▸ Work order
For the data below, give again exactly the lines from the one containing "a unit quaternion" through the one containing "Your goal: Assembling", both ends included, and no others.

▸ Available data
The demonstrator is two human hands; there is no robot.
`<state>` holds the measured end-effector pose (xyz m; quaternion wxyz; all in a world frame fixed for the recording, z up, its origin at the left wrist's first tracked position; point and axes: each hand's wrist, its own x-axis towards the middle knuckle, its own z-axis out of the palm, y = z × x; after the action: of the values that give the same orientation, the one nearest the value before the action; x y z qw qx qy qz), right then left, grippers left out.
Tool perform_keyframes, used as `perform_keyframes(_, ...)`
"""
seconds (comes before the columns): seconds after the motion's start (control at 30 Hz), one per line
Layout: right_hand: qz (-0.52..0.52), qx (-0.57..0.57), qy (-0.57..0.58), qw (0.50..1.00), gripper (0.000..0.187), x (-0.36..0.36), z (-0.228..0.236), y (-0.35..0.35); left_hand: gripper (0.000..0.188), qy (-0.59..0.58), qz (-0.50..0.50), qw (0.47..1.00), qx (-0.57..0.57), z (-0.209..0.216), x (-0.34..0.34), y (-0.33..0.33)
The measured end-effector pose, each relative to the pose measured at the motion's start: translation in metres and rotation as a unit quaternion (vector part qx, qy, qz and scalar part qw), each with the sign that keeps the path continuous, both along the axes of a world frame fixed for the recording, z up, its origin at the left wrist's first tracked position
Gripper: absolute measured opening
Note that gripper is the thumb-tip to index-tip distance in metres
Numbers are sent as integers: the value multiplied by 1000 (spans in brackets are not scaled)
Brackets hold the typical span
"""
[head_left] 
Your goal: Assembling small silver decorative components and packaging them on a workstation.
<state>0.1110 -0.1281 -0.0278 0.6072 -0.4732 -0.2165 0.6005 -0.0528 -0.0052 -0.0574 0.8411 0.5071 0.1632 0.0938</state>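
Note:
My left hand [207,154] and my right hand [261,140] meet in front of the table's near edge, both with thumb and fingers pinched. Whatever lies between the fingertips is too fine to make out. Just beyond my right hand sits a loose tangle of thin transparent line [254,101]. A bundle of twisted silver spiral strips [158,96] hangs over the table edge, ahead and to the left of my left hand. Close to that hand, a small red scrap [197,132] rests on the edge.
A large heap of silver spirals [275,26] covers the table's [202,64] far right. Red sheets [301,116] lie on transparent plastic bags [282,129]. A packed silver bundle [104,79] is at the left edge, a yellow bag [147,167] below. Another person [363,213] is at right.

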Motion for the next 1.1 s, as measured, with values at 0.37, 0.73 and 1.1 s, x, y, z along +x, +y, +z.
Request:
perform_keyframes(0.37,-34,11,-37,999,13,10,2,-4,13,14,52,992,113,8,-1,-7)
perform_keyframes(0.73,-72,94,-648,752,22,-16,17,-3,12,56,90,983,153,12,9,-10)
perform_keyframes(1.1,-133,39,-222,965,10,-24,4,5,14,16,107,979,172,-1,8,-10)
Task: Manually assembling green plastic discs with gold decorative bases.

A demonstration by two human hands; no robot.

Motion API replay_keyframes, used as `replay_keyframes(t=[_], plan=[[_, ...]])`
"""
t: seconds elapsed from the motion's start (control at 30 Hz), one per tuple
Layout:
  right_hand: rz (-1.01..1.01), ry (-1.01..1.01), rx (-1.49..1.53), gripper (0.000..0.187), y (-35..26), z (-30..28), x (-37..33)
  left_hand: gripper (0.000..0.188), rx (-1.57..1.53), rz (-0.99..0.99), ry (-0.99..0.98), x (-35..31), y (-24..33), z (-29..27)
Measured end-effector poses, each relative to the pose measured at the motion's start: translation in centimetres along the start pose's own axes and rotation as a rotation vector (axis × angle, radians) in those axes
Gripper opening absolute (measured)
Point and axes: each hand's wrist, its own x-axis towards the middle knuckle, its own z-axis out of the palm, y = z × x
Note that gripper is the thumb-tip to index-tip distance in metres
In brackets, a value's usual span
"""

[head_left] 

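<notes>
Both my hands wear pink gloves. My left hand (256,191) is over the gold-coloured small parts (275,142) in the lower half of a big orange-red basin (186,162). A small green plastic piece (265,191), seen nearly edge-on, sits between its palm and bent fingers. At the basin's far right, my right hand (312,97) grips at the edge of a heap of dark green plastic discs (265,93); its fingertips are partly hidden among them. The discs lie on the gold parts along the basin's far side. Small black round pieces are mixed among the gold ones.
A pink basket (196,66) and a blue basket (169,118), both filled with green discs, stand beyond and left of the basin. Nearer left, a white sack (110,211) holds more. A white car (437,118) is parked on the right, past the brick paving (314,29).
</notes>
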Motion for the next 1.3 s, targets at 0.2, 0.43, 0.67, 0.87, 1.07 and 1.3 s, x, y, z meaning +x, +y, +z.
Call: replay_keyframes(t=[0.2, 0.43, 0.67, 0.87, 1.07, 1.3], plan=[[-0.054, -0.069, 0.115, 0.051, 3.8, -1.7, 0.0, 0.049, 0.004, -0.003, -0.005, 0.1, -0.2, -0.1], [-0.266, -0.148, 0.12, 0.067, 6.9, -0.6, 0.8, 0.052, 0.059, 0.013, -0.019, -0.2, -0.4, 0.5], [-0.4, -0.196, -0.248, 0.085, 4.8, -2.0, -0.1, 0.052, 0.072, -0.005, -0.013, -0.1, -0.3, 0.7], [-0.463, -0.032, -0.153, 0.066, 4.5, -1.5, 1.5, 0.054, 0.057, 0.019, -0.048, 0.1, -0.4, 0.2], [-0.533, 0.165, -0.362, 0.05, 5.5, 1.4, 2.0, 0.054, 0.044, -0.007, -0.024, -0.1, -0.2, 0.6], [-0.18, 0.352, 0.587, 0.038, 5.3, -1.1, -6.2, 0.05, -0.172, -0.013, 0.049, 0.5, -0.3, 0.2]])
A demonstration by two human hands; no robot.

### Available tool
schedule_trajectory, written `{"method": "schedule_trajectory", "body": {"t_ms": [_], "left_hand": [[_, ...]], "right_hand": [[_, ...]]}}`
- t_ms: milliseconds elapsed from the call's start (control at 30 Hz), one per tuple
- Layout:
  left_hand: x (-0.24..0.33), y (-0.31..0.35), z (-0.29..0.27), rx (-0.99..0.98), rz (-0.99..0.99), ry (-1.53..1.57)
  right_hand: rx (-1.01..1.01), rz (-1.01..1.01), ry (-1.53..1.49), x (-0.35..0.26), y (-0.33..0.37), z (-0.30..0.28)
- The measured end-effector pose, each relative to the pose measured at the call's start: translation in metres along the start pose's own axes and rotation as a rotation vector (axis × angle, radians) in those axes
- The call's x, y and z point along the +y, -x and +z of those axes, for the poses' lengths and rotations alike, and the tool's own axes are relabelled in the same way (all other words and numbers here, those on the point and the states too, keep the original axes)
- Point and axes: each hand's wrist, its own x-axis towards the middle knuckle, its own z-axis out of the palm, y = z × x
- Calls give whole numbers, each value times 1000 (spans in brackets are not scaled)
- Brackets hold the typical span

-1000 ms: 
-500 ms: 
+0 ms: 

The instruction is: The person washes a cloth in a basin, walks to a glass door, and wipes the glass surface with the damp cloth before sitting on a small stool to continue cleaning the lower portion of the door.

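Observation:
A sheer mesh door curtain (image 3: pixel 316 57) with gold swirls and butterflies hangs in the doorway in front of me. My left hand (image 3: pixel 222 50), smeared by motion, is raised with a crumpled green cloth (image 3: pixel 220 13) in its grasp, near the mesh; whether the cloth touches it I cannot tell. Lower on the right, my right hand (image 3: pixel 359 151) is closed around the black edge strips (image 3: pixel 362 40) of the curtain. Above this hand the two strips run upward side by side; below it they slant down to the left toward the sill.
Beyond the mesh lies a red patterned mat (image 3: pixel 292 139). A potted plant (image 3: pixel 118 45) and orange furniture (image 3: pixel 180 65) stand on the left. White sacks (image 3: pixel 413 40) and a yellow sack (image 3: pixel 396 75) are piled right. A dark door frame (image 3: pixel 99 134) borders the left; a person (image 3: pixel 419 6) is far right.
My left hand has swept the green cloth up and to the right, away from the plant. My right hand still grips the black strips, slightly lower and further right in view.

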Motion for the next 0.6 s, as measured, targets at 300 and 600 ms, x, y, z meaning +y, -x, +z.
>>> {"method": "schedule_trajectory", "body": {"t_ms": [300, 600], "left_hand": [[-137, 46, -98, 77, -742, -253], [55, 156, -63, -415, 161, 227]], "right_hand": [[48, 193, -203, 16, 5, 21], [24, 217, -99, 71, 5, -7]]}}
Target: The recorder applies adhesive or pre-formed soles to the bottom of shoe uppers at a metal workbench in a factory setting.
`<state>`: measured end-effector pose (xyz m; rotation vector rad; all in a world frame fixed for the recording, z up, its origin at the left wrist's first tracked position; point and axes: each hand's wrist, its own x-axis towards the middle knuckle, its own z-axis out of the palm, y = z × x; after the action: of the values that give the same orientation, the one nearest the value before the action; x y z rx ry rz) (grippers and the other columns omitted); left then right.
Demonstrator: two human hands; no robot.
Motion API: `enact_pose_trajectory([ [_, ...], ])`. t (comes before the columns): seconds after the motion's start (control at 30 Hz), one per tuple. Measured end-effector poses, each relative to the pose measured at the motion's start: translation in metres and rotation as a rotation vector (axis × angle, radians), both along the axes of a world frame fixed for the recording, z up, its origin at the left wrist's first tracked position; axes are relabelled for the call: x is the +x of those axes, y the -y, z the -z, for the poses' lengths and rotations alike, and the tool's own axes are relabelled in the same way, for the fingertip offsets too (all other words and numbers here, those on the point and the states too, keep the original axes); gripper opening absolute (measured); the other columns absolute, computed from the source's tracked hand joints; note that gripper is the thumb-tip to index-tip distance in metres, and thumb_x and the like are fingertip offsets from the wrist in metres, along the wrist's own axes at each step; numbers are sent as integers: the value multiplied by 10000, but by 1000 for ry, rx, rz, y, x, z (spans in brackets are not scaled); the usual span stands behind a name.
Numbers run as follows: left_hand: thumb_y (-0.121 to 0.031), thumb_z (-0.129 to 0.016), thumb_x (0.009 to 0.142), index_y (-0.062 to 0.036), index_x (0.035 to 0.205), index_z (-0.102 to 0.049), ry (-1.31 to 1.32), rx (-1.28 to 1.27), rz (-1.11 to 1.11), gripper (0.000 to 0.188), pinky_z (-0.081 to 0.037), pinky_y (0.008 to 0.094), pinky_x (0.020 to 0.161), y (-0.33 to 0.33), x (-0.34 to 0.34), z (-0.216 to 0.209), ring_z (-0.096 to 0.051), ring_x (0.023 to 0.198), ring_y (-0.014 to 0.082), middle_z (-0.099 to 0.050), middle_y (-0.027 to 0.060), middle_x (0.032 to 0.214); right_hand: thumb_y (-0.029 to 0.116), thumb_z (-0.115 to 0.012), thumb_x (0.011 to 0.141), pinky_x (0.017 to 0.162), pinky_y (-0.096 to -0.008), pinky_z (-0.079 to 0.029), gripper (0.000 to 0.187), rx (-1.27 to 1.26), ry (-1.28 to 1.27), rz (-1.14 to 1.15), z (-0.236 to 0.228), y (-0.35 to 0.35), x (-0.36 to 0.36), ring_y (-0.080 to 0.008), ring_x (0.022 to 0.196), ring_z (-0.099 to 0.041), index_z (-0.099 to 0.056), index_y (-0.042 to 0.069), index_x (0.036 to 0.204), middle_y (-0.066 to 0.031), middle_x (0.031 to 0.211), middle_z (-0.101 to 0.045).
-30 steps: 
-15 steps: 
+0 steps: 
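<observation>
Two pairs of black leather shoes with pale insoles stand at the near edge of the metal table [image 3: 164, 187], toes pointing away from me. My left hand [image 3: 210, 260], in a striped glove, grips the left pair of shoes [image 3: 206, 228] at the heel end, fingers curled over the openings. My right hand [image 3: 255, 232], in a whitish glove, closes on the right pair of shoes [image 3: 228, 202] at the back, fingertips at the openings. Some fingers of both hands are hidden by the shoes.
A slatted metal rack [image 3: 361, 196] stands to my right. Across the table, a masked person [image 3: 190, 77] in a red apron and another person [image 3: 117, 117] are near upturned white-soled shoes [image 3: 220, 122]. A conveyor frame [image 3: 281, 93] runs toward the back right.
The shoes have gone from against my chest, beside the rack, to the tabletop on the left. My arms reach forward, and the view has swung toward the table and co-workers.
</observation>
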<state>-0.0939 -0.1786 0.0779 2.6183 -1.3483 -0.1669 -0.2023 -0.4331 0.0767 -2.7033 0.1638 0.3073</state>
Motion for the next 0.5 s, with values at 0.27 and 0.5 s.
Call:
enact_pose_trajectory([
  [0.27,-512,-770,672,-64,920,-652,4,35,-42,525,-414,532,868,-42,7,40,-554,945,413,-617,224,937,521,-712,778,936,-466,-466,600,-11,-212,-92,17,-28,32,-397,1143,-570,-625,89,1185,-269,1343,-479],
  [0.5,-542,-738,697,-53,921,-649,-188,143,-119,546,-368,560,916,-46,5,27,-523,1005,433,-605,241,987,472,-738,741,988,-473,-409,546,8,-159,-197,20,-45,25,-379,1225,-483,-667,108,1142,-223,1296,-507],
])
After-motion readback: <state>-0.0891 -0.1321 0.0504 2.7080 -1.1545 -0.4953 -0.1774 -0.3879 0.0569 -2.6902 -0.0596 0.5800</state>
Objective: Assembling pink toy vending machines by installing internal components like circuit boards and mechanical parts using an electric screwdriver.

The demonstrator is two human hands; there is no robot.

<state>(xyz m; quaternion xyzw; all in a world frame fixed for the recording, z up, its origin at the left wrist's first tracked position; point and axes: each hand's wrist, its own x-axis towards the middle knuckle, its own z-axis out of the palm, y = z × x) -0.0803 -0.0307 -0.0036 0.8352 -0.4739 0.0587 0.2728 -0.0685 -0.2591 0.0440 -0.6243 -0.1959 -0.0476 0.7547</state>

▸ Task solution
The measured end-effector pose, each relative to the pose measured at the motion's start: translation in metres and rotation as a unit quaternion (vector part qx, qy, qz and scalar part qw), each with the sign that keeps the path continuous, both along the axes of a world frame fixed for the recording, z up, its origin at the left wrist's first tracked position
Gripper: absolute measured opening
Note that gripper is the thumb-tip to index-tip distance in metres
Numbers are sent as integers: the value multiplied by 1000 (spans in brackets are not scaled)
Brackets hold the typical span
"""
[head_left] 
Your goal: Assembling small silver decorative components and packaging them on a workstation.

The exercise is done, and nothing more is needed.